TASK BRIEF. Whenever the string "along" turns up in a line of the data below, copy that line.

··· GIVEN DATA ···

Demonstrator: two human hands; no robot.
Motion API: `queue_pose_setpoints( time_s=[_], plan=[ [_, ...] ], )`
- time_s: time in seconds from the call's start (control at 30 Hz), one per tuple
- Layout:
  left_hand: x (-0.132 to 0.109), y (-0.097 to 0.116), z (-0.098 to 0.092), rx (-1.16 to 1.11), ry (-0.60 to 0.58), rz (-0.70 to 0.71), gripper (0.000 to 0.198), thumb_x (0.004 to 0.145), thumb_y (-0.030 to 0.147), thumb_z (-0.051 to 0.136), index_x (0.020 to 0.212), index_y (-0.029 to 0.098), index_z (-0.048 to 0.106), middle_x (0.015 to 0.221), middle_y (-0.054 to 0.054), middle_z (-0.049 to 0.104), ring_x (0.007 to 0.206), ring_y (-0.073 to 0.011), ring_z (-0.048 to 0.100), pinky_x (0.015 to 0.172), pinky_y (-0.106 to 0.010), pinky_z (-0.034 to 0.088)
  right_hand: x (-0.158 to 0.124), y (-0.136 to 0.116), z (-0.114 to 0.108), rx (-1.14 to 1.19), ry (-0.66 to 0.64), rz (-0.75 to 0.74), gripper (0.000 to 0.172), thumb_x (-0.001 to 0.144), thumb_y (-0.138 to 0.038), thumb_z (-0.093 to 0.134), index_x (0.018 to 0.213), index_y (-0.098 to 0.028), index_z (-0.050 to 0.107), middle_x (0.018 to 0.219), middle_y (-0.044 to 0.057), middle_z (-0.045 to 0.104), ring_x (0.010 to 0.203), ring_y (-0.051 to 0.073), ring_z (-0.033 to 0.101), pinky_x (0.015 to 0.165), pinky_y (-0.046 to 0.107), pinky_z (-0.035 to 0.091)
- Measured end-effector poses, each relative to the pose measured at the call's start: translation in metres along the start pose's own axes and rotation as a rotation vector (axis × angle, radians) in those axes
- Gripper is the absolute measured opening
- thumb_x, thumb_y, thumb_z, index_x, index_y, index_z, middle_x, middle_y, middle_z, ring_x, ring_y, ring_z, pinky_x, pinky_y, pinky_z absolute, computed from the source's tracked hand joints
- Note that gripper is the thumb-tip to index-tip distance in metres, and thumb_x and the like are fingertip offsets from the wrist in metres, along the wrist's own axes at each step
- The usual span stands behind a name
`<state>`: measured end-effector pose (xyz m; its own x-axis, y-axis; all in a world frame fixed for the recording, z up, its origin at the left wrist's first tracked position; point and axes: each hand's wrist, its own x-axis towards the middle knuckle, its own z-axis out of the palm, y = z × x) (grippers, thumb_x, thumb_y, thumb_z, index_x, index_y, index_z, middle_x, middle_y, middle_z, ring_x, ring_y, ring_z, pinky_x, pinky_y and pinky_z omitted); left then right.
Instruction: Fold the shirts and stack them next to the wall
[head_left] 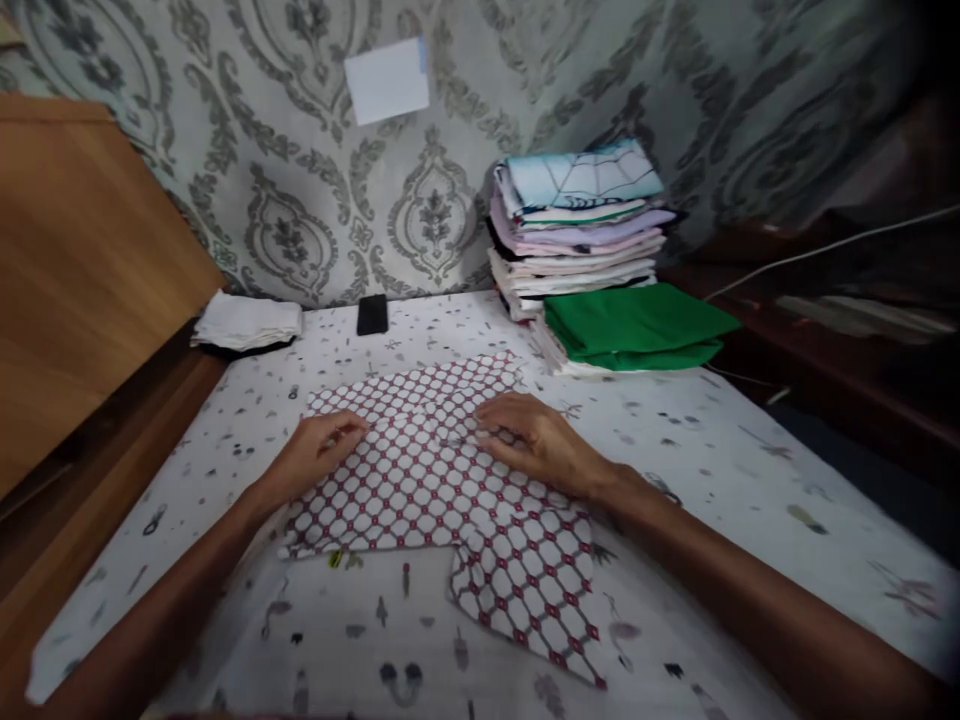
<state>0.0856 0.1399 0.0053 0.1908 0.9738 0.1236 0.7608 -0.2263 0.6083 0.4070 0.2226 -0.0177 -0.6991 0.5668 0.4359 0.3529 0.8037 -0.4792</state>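
A white garment with a red lattice pattern (420, 480) lies partly folded on the printed white sheet (712, 450) that covers the table. One flap of it hangs toward me at the lower right. My left hand (319, 455) rests on the garment's left part with its fingers curled and pinching the cloth. My right hand (525, 435) lies on the garment's middle fold, its fingers pressing and gripping the cloth there.
A tall stack of folded clothes (577, 225) stands at the back right, with a folded green cloth (637, 325) in front of it. A folded white cloth (247, 320) and a black phone (372, 313) lie at the back. A wooden cabinet (82, 270) rises on the left.
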Motion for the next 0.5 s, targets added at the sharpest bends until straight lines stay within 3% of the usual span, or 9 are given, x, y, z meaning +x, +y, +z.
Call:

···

ANSWER TO THIS PROBLEM.
- Measured end-effector poses, each relative to the pose measured at the call's start: translation in metres along the start pose's own axes and rotation as a rotation vector (axis × angle, radians) in those axes
- Note that gripper is the thumb-tip to index-tip distance in metres, and thumb_x and the like are fingertip offsets from the wrist in metres, along the wrist's own axes at each step

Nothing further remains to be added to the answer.